My mother, of course, took
this curve at about three miles per hour--all the while fearing that her
car might still somehow flip over into a lethal roll and burst into
flames. I think she always feared a newspaper headline that would read,
“Mother’s Recklessness Causes Her Own and Her Children’s Death.”
I could have jogged backward faster than Mom took this curve.
I did manage one driving
adventure there. My classmate Melanie and I had been selling doughnut
holes one rainy Saturday afternoon as a class project to raise money for
our senior trip to New York City. She lived only a couple of miles up the road, so
that made is as close to “neighbors” as people could be in our rural
landscape. We had been friends almost since infancy. By our senior year,
she was class president while I was treasurer. This meant we got stuck
with trying to unload the doughnut holes no one else wanted to sell.
We were returning home from a
wet and mostly unsuccessful four hours of attempted sales when we
encountered the “S” curve on our way north.
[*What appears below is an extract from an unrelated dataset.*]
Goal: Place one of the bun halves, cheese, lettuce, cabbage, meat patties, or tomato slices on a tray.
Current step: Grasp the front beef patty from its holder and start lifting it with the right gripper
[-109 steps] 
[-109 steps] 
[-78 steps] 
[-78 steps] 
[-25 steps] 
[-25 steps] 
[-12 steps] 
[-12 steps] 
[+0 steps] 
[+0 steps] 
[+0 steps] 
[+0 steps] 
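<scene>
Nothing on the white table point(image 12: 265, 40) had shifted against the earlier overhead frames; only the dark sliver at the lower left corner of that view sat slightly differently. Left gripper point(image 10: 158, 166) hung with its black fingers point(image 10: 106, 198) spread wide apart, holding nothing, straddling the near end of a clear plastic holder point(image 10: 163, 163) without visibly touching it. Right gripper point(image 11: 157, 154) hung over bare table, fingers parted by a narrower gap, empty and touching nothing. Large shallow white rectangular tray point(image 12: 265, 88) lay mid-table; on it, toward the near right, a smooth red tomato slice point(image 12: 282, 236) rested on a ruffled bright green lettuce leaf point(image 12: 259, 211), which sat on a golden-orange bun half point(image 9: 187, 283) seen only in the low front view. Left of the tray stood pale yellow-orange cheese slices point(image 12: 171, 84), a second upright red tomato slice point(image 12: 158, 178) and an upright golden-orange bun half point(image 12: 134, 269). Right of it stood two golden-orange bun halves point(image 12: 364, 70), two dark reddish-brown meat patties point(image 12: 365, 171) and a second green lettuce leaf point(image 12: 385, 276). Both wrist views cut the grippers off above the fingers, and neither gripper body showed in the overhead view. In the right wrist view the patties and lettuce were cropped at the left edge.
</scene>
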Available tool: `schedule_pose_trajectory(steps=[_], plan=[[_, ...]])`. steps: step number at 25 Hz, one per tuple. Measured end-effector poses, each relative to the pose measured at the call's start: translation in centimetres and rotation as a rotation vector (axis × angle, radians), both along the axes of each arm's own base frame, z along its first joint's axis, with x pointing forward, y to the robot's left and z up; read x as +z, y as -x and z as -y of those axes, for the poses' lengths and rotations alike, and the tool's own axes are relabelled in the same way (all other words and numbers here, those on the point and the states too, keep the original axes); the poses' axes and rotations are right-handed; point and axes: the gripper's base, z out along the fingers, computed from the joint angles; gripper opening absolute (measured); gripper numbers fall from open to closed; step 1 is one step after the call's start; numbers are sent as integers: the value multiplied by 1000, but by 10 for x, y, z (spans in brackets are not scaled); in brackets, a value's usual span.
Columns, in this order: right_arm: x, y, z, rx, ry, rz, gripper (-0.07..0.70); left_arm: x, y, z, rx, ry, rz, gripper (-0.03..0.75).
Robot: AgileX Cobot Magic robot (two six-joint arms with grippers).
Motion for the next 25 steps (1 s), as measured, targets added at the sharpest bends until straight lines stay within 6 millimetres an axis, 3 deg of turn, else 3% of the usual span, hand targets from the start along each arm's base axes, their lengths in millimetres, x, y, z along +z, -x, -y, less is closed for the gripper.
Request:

By then, the rain had
stopped, but the road was still wet. Melanie was an experienced driver
(well, certainly more so than I was), and she seemed to me to be going a
reasonable speed as she entered the curve. But suddenly the car
fishtailed one way, then back the other way as Melanie desperately tried
to correct the slide.
We must have spun back and
forth seven or eight times. I remember the sounds more than anything
else--the screeching tires, of course, Melanie’s hands pounding on the
steering wheel again and again, her grunting from the effort. We were
lucky that no one was driving southbound at that moment because the car
came to rest in the wrong lane pointed the wrong way. Melanie quickly
got us back to the correct lane, then pulled the car over to the side of
the road.
We sat in silence for a few
seconds, breathing hard. I looked down to see that I had grabbed the
dashboard with both hands. When I unclenched my fingers and removed
them, there were finger dents half an inch deep in the dashboard. They
quickly disappeared like a boot print filling with warm mud.
“Are you okay?” Melanie
asked me, staring straight ahead.
“Yeah,” I said. “Are
you?”
“I’m okay,” she
replied.
She looked me in the face and
said, “Please don’t tell anyone about this.”
“I won’t,” I said.
She grabbed my arm.
“Promise?” she asked.
“Promise,” I answered.
The rest of drive home was
uneventful, and we eventually sold enough doughnut holes to pay for the
trip to New York.
And I kept my promise ...
until now. Melanie was a wonderful friend, and I hope she won’t be mad
at me for blabbing now.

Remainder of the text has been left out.